» Task directions
Keeping every line intact, repeat the data word for word.

» Recorded data
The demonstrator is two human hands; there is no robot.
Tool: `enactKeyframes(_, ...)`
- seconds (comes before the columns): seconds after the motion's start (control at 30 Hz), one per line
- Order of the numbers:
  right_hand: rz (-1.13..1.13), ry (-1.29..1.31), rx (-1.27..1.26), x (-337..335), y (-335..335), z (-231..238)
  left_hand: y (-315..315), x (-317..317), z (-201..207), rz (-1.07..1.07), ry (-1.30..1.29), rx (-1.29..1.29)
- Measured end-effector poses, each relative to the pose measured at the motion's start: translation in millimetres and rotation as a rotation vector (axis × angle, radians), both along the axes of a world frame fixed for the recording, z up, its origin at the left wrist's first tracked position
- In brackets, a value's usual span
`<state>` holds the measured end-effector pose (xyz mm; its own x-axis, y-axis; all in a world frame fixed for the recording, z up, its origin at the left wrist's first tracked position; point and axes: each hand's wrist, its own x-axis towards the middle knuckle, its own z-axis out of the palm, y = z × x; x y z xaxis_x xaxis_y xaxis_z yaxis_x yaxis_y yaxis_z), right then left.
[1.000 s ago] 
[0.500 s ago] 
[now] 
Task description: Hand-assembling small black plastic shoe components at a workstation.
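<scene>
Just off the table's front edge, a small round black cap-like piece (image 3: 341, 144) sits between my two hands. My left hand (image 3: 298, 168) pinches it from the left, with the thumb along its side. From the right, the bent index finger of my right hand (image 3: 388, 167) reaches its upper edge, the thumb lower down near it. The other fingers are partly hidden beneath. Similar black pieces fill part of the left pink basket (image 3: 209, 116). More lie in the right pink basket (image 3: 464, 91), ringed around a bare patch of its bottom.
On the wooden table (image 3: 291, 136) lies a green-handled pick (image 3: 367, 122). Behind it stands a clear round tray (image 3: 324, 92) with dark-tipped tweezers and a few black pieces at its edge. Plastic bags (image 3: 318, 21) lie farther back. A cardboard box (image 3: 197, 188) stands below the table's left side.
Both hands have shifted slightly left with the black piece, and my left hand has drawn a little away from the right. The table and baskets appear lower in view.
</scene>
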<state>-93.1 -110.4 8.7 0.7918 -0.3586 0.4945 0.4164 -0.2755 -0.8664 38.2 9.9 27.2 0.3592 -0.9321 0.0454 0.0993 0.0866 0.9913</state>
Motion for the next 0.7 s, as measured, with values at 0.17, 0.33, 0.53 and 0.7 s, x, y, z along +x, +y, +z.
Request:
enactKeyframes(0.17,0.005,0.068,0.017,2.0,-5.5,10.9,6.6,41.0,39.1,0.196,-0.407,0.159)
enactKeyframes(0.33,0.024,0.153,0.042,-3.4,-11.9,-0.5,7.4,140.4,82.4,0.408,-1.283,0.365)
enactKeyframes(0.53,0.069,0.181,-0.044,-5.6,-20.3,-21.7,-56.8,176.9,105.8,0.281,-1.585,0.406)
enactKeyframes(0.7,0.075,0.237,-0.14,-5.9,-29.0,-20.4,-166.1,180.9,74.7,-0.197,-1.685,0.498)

» Solved exercise
The demonstrator is two human hands; there is no robot.
Tool: `enactKeyframes(_, ...)`
- seconds (comes before the columns): seconds after the motion's start (control at 30 Hz), one per line
- Order of the numbers:
  right_hand: rz (-1.13..1.13), ry (-1.29..1.31), rx (-1.27..1.26), x (-337..335), y (-335..335), z (-231..238)
  left_hand: y (-315..315), x (-317..317), z (-201..207), rz (-1.07..1.07), ry (-1.30..1.29), rx (-1.29..1.29)
- Measured end-effector poses, each relative to the pose measured at the motion's start: translation in millimetres and rotation as a rotation vector (axis × angle, radians), both along the axes of a world frame fixed for the recording, z up, its origin at the left wrist's first tracked position
- In brackets, a value's usual span
`<state>` holds the measured end-effector pose (xyz mm; its own x-axis, y-axis; all in a world frame fixed for the recording, z up, its origin at the left wrist's first tracked position; point and axes: each hand's wrist, its own x-axis towards the middle knuckle, its own z-axis out of the palm, y = z × x; x y z xaxis_x xaxis_y xaxis_z yaxis_x yaxis_y yaxis_z), right then left.
[1.000 s ago] 
[0.500 s ago] 
[now] 
Task description: Hand-assembling small black plastic shoe components at a workstation.
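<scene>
Just off the table's front edge, a small round black cap-like piece (image 3: 341, 144) sits between my two hands. My left hand (image 3: 298, 168) pinches it from the left, with the thumb along its side. From the right, the bent index finger of my right hand (image 3: 388, 167) reaches its upper edge, the thumb lower down near it. The other fingers are partly hidden beneath. Similar black pieces fill part of the left pink basket (image 3: 209, 116). More lie in the right pink basket (image 3: 464, 91), ringed around a bare patch of its bottom.
On the wooden table (image 3: 291, 136) lies a green-handled pick (image 3: 367, 122). Behind it stands a clear round tray (image 3: 324, 92) with dark-tipped tweezers and a few black pieces at its edge. Plastic bags (image 3: 318, 21) lie farther back. A cardboard box (image 3: 197, 188) stands below the table's left side.
Both hands have shifted slightly left with the black piece, and my left hand has drawn a little away from the right. The table and baskets appear lower in view.
</scene>
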<state>-93.1 -110.4 8.7 0.7918 -0.3586 0.4945 0.4164 -0.2755 -0.8664 38.2 9.9 27.2 0.3592 -0.9321 0.0454 0.0993 0.0866 0.9913</state>
Motion for the next 0.7 s, as measured, with values at 0.17, 0.33, 0.53 and 0.7 s, x, y, z along +x, +y, +z.
Request:
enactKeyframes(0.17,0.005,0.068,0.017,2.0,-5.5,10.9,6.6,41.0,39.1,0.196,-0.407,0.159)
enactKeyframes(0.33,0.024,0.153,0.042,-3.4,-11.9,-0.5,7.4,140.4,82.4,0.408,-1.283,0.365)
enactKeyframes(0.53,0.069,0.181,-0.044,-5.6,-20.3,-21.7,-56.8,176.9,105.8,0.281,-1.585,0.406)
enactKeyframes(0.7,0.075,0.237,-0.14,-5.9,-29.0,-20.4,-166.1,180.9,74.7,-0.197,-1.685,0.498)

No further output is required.